== Exercise brief ==
Going through the data below, please show each line containing the string "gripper".

■ ■ ■ ■ ■ ■ ■

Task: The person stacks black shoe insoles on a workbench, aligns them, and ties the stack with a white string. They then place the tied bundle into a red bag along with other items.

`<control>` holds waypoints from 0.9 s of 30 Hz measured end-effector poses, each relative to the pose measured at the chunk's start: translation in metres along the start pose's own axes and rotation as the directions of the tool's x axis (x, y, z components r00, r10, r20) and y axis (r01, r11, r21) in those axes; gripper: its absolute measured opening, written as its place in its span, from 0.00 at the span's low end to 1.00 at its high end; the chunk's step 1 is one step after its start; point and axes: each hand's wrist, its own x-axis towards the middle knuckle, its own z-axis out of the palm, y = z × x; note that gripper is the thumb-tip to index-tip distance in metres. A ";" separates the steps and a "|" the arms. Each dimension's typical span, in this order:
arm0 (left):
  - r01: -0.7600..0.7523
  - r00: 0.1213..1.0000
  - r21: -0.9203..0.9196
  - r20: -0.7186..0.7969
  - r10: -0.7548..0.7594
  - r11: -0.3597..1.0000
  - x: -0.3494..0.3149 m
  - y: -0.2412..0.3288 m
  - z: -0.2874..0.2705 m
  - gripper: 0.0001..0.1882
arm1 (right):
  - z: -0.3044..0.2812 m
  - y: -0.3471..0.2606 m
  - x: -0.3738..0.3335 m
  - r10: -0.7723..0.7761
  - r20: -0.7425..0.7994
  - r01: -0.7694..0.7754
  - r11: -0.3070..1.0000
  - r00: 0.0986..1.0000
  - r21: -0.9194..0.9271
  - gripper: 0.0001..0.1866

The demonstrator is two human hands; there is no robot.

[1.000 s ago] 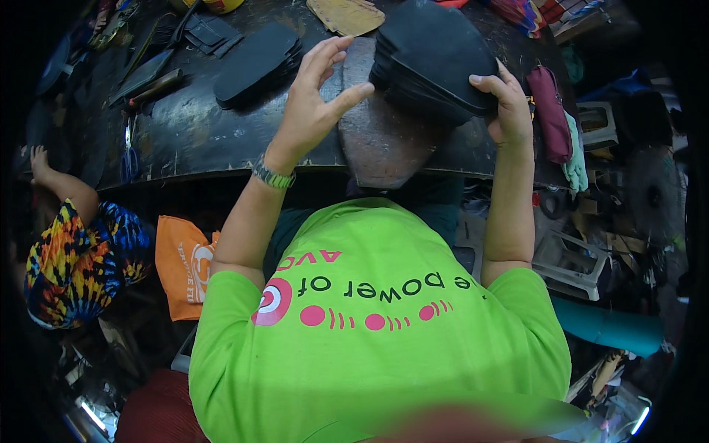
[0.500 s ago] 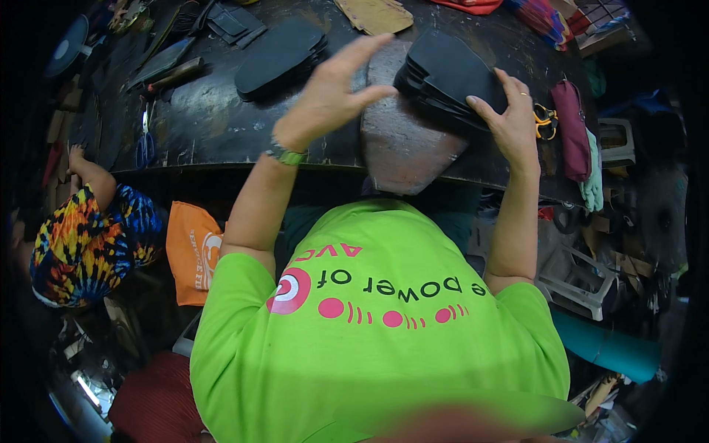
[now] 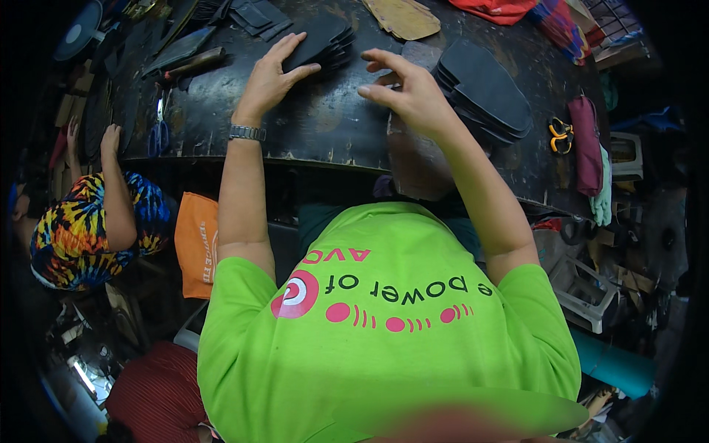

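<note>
While one stack of black pieces (image 3: 491,88) sat fanned out on the right of the tabletop (image 3: 210,122), the left hand (image 3: 266,85) was spread loosely at the other stack (image 3: 325,35) and the right hand (image 3: 406,85) hung empty between them, so honestly neither looked squared up yet.

The right hand (image 3: 410,92) and forearm (image 3: 484,181) hide part of the brown board (image 3: 417,168). The left hand (image 3: 266,85) covers one end of the left black stack (image 3: 321,37); contact is unclear. Red cloth (image 3: 496,9) runs out of view at the far edge.
</note>
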 end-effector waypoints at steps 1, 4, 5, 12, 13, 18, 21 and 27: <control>-0.012 1.000 -0.013 -0.006 0.012 1.000 -0.001 -0.001 -0.001 0.34 | 0.006 0.004 0.013 0.054 0.009 -0.055 0.996 0.998 0.063 0.34; 0.021 0.999 -0.128 -0.022 -0.024 0.992 -0.001 0.000 -0.003 0.28 | 0.020 0.014 0.039 0.250 0.053 -0.254 0.921 0.967 0.296 0.39; 0.033 0.999 -0.162 -0.036 -0.040 0.986 -0.001 0.001 -0.004 0.26 | 0.023 0.017 0.045 0.312 0.079 -0.318 0.867 0.947 0.383 0.41; 0.163 0.979 -0.298 -0.068 -0.191 0.941 -0.003 0.004 -0.004 0.26 | 0.043 0.041 0.044 0.243 0.076 -0.249 0.835 0.967 0.490 0.39; 0.194 0.973 -0.320 -0.056 -0.223 0.928 -0.003 0.003 -0.004 0.27 | 0.045 0.044 0.043 0.241 0.057 -0.237 0.832 0.969 0.501 0.39; 0.179 0.972 -0.349 -0.083 -0.221 0.920 -0.002 0.001 -0.005 0.29 | 0.047 0.046 0.041 0.261 0.002 -0.214 0.786 0.965 0.580 0.44; 0.195 0.969 -0.324 -0.085 -0.233 0.926 -0.003 0.004 -0.006 0.29 | 0.045 0.044 0.041 0.281 0.007 -0.221 0.740 0.960 0.635 0.48; 0.232 0.961 -0.342 -0.061 -0.268 0.910 -0.001 0.009 -0.009 0.29 | 0.045 0.043 0.040 0.254 0.021 -0.222 0.800 0.967 0.557 0.48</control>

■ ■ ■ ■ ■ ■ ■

== Output of the exercise ==
`<control>` holds waypoints from 0.9 s of 30 Hz measured end-effector poses, each relative to the pose measured at the chunk's start: translation in metres along the start pose's own axes and rotation as the directions of the tool's x axis (x, y, z components r00, r10, r20) and y axis (r01, r11, r21) in those axes; gripper: its absolute measured opening, written as its place in its span, from 0.00 at the span's low end to 1.00 at its high end; the chunk's step 1 is one step after its start; point and axes: each hand's wrist, its own x-axis towards the middle knuckle, its own z-axis out of the palm, y = z × x; note that gripper is the thumb-tip to index-tip distance in metres. A ";" separates the steps and a "|" the arms. Each dimension's typical span, in this order:
  - gripper: 0.0001..0.1882
  - gripper: 0.0001..0.1866

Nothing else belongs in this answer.